Joseph though, has large feet, large tennis racket like duck feet, so when he steps on a patch of ice, he feels a short, millisecond joggle, and recovers without anyone noticing, not so for the woman behind him, but by that time he’s already cleared the hidden obstacle and forgotten about it, although he hears the “whooaaaa”, he doesn’t turn to see what happened, which is unfortunate, since the sudden exposure of concealed femininity would have done him some good, but he hadn’t because of what was coming that day — at work — stooped his shoulders. The woman had hit the ice, tottered violently, before her legs jumped out from under her and she hit the cement with a flabby gynecological thud, stunned, not recovering for two and half prime voyeur seconds, until she clamped her knees together, assured herself that no one had just seen up her skirt and accepted the invitation of a passing gentleman to be helped to her feet. Joseph hadn’t no attention because he was gazing at a small, lean-to sign in the middle of the sidewalk ahead, causing the streams of people coming and going to treat it like a delta, making it visible from quite a distance. The sign read:

CARL REAGAN READS FROM “THE RABBIT’S SAVIOR” TODAY!
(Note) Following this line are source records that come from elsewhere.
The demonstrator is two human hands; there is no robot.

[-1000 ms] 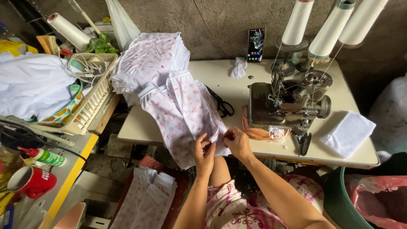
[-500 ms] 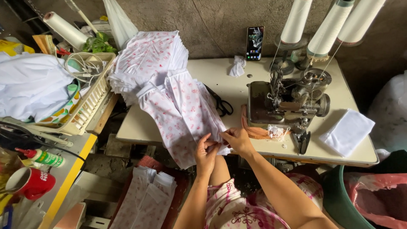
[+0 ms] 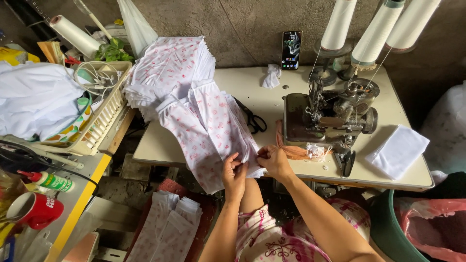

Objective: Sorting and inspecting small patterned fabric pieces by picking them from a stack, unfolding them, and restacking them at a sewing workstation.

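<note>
pink-printed fabric piece (image 3: 213,136) lay pinched at its lower edge between left hand (image 3: 234,172) and right hand (image 3: 273,162), seemingly aligning layers; the next move called for feeding toward the overlock machine (image 3: 325,116) just right.

Daylight soft, diffuse, seemingly from upper left, toward 10 o'clock; no hard shadows. White cloth heap (image 3: 34,99) near clipped, brightest area. Table top (image 3: 252,92) evenly lit, mild sheen, no glare. Phone screen (image 3: 291,49) at 12 o'clock glows faintly. Under-table zone at 6 o'clock dim, detail muddy. Sewing machine (image 3: 327,119) dark, low contrast. Focus sharp centre. Left hand (image 3: 234,173) and right hand (image 3: 273,161) show slight softness. Wide-angle stretch at edges: thread cones (image 3: 374,34) at 1 o'clock lean outward. Corners slightly darker.
</note>
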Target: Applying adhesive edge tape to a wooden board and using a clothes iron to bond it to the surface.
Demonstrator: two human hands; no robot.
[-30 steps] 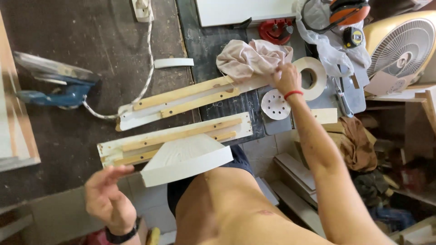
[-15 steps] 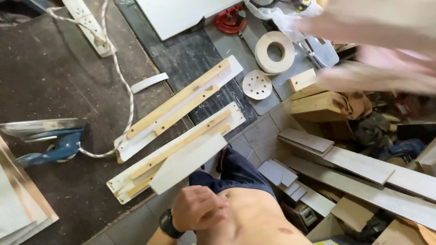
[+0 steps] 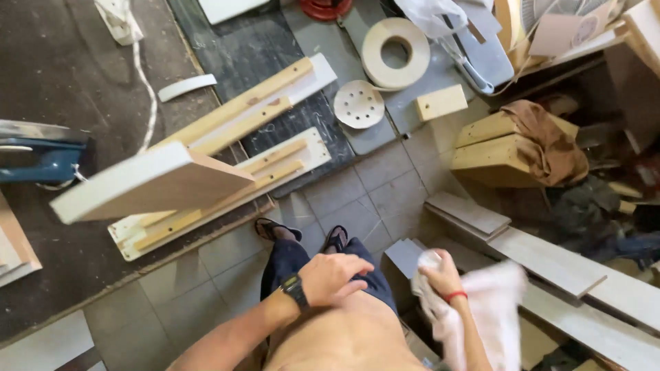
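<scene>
Cloth fills my right hand [image 3: 440, 278], fingers closed around a bunched pale rag [image 3: 481, 309] that hangs down beside my hip, its lower folds blurred and running out of view at the bottom edge. My left hand [image 3: 333, 275], with a dark watch at the wrist, lies loosely curled on my dark shorts [image 3: 302, 257], holding nothing; the fingertips are tucked under, so I cannot see how far they close. Below the shorts only the tips of my sandals [image 3: 275, 229] show on the grey floor tiles [image 3: 371, 192]. A white-faced board [image 3: 148, 182] stands out large and out of focus above the low workbench, hiding part of the long wooden strip frames [image 3: 275, 158] lying there. Farther along the bench sit a round perforated sanding disc [image 3: 358, 104], a roll of pale edge tape [image 3: 395, 43] and a small wooden block [image 3: 441, 102]. A blue power tool [image 3: 34, 161] is half cut off at the left edge. To my right, stacked planks [image 3: 550, 257] and a brown rag [image 3: 550, 141] draped over wooden boxes fade into dark clutter I cannot make out
</scene>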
He did not know why he stopped, why he wanted to meet Carl Reagan and hear him read from a children’s book, but he did.

Behind a table, with brand new, hardbound versions of the story displayed nicely, was a bald, black bearded man with intense eyes. He was reading a thick volume and ignoring the loud racket of children screaming, pleading with parents, arguing over toys, reading out loud, and kicking the legs of chairs. He was Carl Reagan, renowned author of twenty children’s books. The Dr. Seuss of his day. He was reading a book and waiting for the program to begin. He was asleep.
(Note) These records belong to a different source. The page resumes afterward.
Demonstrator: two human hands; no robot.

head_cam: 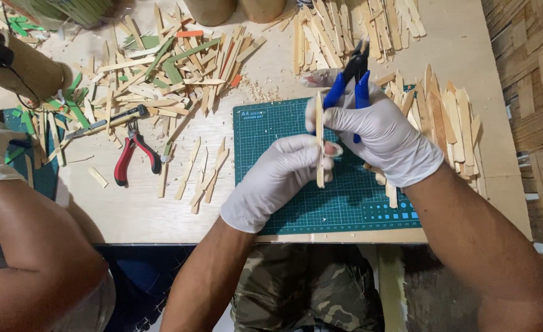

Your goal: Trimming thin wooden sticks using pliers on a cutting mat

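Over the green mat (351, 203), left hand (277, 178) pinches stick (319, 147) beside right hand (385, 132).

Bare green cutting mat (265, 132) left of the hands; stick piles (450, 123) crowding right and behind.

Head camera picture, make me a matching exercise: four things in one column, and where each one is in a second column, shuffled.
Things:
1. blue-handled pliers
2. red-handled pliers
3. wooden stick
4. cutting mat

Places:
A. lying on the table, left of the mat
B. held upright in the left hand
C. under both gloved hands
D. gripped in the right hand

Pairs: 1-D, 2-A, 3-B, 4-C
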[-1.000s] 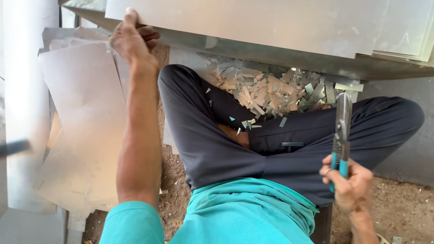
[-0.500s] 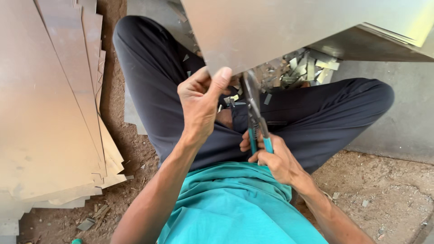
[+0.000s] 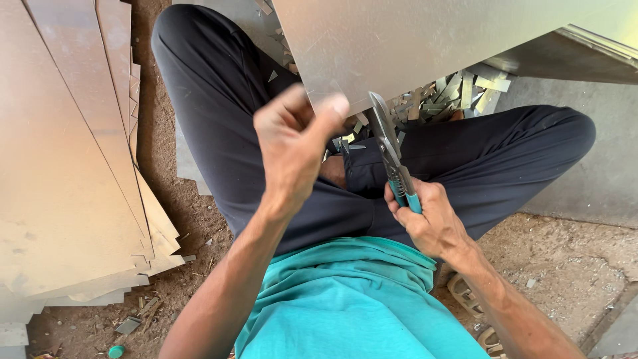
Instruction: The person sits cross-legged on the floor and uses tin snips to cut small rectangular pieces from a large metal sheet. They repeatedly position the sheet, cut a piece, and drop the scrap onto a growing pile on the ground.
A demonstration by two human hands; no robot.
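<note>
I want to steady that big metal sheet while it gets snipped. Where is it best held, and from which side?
Probably grip the metal sheet at its lower near corner, coming from the left, as the left hand pinches it now. That thin edge is free there, and it stays beside the snips in the right hand, clear of the blades.

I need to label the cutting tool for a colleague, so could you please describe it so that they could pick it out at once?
Find the large grey metal sheet at the top. At its lower edge are the snips, gripped by the right hand. Their teal handles and long dark blades set them apart from the pale offcuts beyond.
</note>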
Joseph stood at the table and picked out a particularly clean copy of the book. He thumbed through the pages, staring at the familiar pictures, drawn by the man snoring behind the counter.

“Mr. Reagan?” Joseph whispered. “Mr. Reagan?” The man awoke and looked up at the speaker, unalarmed. “It’s a pleasure to meet you, my children love your books.” A yawn followed by a slight raising of the eyebrows, big, bushy eyebrows that look like pubic hair of a Cro-Magnon, before the hand goes up to the mouth, two seconds too late, as the yawn has already occurred and will forever be left uncovered. “Well, I just wanted to let you know,” he continues uncomfortably, out of necessity, “I’ve read them all, twenty or so of them.” Now he’s focused, he looks in Joseph’s eyes, perhaps slightly motioning with his head in agreement, perhaps he’s shivering because of the daunting number of little urchins howling like mad invaders in metal chairs, impatiently waiting for the sleeping man to begin to read. “Do you intend, I always wanted to ask you, or, well, I’ve realized it’s a question I have for you, if you don’t mind me asking, what, before the reading has begun, just between the two of us, I always wanted… well I was wondering, perhaps it’s silly to think there is more to the story, but I, well I wondered: are you suggesting that through communication a practical effect may emerge, may emerge because of conceptual distinctions,” Joseph asked Peircely, “and that these distinctions should be correlated with the effect?”

“Evil odes or prose do live.”

Joseph, head aside, lips moving as he repeats after, two wrinkles over the bridge of his brow, looks down at the book in his hands. Says it again and again, looking for an apparent answer. He places the book up to his mouth, reflexively beginning to chew on the tough corner, “I guess what I was asking, I beg your pardon, is well, from what I can gather, I’m not a writer, a bit of a bibliophile in my youth, you could say, not by any means a connoisseur, like yourself, or a creator, but it appears to me, well it seems as though many of the books I’ve read to my children, yours and say, Father Nicholas’ or the Timera series, can’t remember who wrote them off the top of my head, well it seems that you have, like the Brothers Grimm or Aesop, anecdotal purposes, satirical observations, and the like, and I was just wondering, well, if that was intentional?”